You Sold a UK Property. Now What?

You completed the sale of your UK rental flat last Tuesday. The money landed in your Dubai bank account. You feel relieved. One less thing to manage from 3,500 miles away.

Here is the thing most non-resident sellers do not realise: you have 60 calendar days from the date of completion to report the sale to HMRC and pay any Capital Gains Tax (CGT) due. Not 61. Not "before the next self-assessment deadline." 60 days.

Miss it and HMRC charges you a penalty. The clock starts ticking the moment the buyer's solicitor transfers the funds.
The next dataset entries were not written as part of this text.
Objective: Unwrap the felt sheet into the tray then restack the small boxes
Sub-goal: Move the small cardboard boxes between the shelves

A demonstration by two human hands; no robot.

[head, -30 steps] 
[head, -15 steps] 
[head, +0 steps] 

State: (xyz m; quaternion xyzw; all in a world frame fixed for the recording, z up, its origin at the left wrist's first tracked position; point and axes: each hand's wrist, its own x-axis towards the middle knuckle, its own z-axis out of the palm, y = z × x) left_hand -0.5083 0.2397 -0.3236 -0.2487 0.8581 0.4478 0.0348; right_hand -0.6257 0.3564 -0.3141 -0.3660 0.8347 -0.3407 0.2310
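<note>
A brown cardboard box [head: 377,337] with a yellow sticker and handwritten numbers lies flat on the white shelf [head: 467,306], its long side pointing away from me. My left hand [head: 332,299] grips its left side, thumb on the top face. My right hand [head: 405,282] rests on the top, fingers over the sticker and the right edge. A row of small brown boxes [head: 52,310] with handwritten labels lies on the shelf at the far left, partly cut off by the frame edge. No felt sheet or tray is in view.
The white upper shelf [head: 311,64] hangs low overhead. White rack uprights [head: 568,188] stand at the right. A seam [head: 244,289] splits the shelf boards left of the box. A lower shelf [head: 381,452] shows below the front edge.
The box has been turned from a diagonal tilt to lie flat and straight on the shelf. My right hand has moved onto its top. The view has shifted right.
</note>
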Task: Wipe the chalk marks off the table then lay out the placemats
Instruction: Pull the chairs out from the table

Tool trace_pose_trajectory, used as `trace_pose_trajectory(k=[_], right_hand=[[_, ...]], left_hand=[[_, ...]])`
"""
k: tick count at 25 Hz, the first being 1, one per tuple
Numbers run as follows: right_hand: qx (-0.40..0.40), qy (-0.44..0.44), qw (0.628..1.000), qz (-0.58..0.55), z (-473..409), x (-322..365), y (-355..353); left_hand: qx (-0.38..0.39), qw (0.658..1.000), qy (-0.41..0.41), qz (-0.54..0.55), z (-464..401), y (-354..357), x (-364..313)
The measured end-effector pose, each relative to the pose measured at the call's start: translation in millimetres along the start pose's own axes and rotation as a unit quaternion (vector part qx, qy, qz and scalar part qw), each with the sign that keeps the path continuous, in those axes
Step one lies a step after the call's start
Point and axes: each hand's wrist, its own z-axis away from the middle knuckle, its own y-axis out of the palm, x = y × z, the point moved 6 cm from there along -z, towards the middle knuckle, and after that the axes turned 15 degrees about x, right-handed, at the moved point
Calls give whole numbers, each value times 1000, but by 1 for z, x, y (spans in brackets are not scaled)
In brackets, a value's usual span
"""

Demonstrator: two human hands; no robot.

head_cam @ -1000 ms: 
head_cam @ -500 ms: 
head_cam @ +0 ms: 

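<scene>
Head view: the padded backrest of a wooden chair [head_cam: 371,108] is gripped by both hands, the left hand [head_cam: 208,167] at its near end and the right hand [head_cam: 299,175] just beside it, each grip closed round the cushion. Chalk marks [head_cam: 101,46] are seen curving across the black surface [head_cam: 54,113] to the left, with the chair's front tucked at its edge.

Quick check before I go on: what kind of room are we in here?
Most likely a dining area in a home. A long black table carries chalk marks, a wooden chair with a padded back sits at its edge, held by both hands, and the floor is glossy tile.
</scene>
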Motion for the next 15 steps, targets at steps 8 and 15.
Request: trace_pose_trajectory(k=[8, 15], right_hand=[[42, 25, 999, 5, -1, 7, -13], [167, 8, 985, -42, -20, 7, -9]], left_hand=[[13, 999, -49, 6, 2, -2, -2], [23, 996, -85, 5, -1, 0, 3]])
Most agency founders I meet in Dubai, Abu Dhabi, and across Europe find this out the hard way when a penalty letter arrives.

This article explains exactly how the 60-day reporting rule works, who it applies to, what happens if you miss it, and how to avoid the mistakes that cost expat property sellers thousands in avoidable penalties.

Who Does the 60-Day Reporting Rule Apply To?

The rule applies to anyone who is non-resident for UK tax purposes when they dispose of a UK residential property. "Non-resident" means you spend fewer than 183 days in the UK in a tax year, or you have left the UK and are treated as non-resident under the Statutory Residence Test.

If you live in the UAE, Saudi Arabia, Qatar, Singapore, or anywhere else outside the UK, and you sell a UK property, you are caught by this rule. There is no turnover threshold. No exemption for small gains. If you sell, you report.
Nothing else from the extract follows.